- **What the task asks**:
Restate the data below, keeping every line the same.

- **Recorded information**:
....

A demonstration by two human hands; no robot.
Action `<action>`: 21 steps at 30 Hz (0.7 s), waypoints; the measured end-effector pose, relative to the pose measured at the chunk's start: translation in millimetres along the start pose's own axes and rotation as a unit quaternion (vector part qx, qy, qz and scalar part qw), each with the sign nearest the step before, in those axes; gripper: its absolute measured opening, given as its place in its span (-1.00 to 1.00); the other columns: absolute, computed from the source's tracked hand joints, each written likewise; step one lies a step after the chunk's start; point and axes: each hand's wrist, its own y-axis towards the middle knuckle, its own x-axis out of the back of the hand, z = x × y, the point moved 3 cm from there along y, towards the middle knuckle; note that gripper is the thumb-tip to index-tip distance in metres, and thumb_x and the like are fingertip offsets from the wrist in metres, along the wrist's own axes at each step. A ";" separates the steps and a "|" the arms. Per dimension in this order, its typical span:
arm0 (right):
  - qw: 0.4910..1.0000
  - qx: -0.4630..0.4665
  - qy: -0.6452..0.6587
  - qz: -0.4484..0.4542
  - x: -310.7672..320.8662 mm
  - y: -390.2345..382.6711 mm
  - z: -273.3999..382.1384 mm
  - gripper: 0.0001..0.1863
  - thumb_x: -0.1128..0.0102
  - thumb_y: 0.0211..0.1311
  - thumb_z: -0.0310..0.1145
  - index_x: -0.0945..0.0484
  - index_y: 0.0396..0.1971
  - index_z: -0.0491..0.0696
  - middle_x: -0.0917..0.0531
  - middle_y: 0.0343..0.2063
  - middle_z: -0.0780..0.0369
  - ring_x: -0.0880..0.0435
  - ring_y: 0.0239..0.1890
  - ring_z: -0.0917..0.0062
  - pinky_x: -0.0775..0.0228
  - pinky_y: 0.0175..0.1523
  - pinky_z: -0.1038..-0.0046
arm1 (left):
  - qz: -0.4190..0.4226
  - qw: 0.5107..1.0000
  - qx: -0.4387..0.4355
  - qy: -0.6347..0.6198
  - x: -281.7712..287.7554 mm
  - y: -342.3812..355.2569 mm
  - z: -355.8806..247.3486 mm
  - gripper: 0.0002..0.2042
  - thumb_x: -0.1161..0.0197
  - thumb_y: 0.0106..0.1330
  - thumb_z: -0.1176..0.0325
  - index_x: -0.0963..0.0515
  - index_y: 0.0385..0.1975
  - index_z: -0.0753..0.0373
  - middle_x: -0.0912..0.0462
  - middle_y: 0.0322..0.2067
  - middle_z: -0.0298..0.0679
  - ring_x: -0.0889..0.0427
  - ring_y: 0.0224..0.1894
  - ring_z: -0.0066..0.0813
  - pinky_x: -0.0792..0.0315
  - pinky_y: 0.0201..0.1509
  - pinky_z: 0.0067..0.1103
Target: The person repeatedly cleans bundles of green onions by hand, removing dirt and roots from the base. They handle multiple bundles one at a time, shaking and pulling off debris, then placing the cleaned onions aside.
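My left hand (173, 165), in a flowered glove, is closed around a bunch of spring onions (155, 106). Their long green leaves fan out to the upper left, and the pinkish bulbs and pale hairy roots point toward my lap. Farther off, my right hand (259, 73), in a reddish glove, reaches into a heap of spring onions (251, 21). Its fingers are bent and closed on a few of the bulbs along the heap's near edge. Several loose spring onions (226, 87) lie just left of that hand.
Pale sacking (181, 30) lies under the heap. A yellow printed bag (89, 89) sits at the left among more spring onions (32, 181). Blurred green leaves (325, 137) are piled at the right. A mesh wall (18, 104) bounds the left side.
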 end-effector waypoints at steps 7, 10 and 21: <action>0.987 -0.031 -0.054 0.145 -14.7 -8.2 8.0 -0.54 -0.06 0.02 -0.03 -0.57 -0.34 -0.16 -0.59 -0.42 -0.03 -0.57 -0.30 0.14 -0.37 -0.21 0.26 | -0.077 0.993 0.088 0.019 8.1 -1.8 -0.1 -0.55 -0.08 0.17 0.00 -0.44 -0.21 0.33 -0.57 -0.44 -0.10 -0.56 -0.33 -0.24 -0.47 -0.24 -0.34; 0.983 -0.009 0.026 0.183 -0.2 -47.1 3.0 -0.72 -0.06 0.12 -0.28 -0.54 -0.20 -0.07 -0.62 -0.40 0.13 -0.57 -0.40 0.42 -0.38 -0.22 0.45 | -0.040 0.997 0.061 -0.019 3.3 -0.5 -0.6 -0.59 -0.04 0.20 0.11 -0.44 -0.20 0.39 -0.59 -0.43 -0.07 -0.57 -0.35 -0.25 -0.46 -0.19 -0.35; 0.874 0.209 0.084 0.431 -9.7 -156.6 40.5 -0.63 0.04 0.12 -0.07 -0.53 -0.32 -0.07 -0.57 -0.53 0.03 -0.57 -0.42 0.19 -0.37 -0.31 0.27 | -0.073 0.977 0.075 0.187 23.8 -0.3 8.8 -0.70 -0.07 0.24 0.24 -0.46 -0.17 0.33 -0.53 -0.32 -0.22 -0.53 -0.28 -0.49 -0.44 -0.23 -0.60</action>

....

- **Exercise output**:
A demonstration by two human hands; no robot.
Action `<action>`: 21 steps at 30 Hz (0.7 s), waypoints; the measured end-effector pose, relative to the pose measured at the chunk's start: translation in millimetres along the start pose's own axes and rotation as a unit quaternion (vector part qx, qy, qz and scalar part qw), each with the sign nearest the step before, in those axes; gripper: its absolute measured opening, given as its place in its span (-1.00 to 1.00); the other columns: absolute, computed from the source's tracked hand joints, each written likewise; step one lies a step after the chunk's start; point and axes: each hand's wrist, its own y-axis towards the middle knuckle, its own x-axis out of the back of the hand, z = x × y, the point moved 3 cm from there along y, towards the middle knuckle; note that gripper is the thumb-tip to index-tip distance in metres, and thumb_x and the like are fingertip offsets from the wrist in metres, along the wrist's own axes at each step. A ";" separates the steps and a "|" the arms. Per dimension in this order, its typical span:
arm0 (right):
  - qw: 0.4910..1.0000
  - qx: -0.4630..0.4665
  - qy: -0.6452..0.6587
  - qz: -0.4484..0.4542
  - x: -310.7672..320.8662 mm
  - y: -390.2345..382.6711 mm
  - z: -273.3999..382.1384 mm
  - gripper: 0.0001..0.1863
  - thumb_x: -0.1128..0.0102
  - thumb_y: 0.0211..0.1311
  - thumb_z: -0.0310..0.1145
  - index_x: -0.0945..0.0484
  - index_y: 0.0396..0.1971
  - index_z: -0.0491..0.0696
  - middle_x: -0.0917..0.0531
  - middle_y: 0.0343..0.2063
  - middle_z: -0.0780..0.0369
  - ring_x: -0.0880..0.0435
  - ring_y: 0.0239..0.1890
  - ring_z: -0.0917..0.0062
  - pinky_x: -0.0775..0.0228
  - pinky_y: 0.0175..0.1523
  - pinky_z: -0.1038..-0.0046
arm1 (left):
  - qz: -0.4190..0.4226
  - qw: 0.5107..1.0000
  - qx: -0.4387..0.4355
  - qy: -0.6347..0.6198
  - x: -281.7712..287.7554 mm
  - y: -342.3812..355.2569 mm
  - z: -355.8806..247.3486 mm
  - gripper: 0.0002..0.2042
  - thumb_x: -0.1161..0.0197
  - thumb_y: 0.0106..0.1330
  - thumb_z: -0.1176..0.0325
  - index_x: -0.0963..0.0515
  - index_y: 0.0385..0.1975
  - index_z: -0.0753..0.0373
  - middle_x: -0.0912..0.0462
  - middle_y: 0.0322..0.2067
  - middle_z: -0.0298..0.0679
  - ring_x: -0.0889..0.0427
  - ring_y: 0.0224..0.1894
  - ring_z: -0.0066..0.0813
  - pinky_x: -0.0792..0.0315
  - pinky_y: 0.0201..0.1509
  - pinky_z: 0.0067..0.1103
Target: The person repeatedly cleans bundles of green onions by hand, removing dirt and roots from the base. They handle multiple bundles one at a time, shaking and pulling off debris, then placing the cleaned onions aside.
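My left hand (173, 165), in a flowered glove, is closed around a bunch of spring onions (155, 106). Their long green leaves fan out to the upper left, and the pinkish bulbs and pale hairy roots point toward my lap. Farther off, my right hand (259, 73), in a reddish glove, reaches into a heap of spring onions (251, 21). Its fingers are bent and closed on a few of the bulbs along the heap's near edge. Several loose spring onions (226, 87) lie just left of that hand.
Pale sacking (181, 30) lies under the heap. A yellow printed bag (89, 89) sits at the left among more spring onions (32, 181). Blurred green leaves (325, 137) are piled at the right. A mesh wall (18, 104) bounds the left side.
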 end-effector waypoints at steps 7, 10 and 21: <action>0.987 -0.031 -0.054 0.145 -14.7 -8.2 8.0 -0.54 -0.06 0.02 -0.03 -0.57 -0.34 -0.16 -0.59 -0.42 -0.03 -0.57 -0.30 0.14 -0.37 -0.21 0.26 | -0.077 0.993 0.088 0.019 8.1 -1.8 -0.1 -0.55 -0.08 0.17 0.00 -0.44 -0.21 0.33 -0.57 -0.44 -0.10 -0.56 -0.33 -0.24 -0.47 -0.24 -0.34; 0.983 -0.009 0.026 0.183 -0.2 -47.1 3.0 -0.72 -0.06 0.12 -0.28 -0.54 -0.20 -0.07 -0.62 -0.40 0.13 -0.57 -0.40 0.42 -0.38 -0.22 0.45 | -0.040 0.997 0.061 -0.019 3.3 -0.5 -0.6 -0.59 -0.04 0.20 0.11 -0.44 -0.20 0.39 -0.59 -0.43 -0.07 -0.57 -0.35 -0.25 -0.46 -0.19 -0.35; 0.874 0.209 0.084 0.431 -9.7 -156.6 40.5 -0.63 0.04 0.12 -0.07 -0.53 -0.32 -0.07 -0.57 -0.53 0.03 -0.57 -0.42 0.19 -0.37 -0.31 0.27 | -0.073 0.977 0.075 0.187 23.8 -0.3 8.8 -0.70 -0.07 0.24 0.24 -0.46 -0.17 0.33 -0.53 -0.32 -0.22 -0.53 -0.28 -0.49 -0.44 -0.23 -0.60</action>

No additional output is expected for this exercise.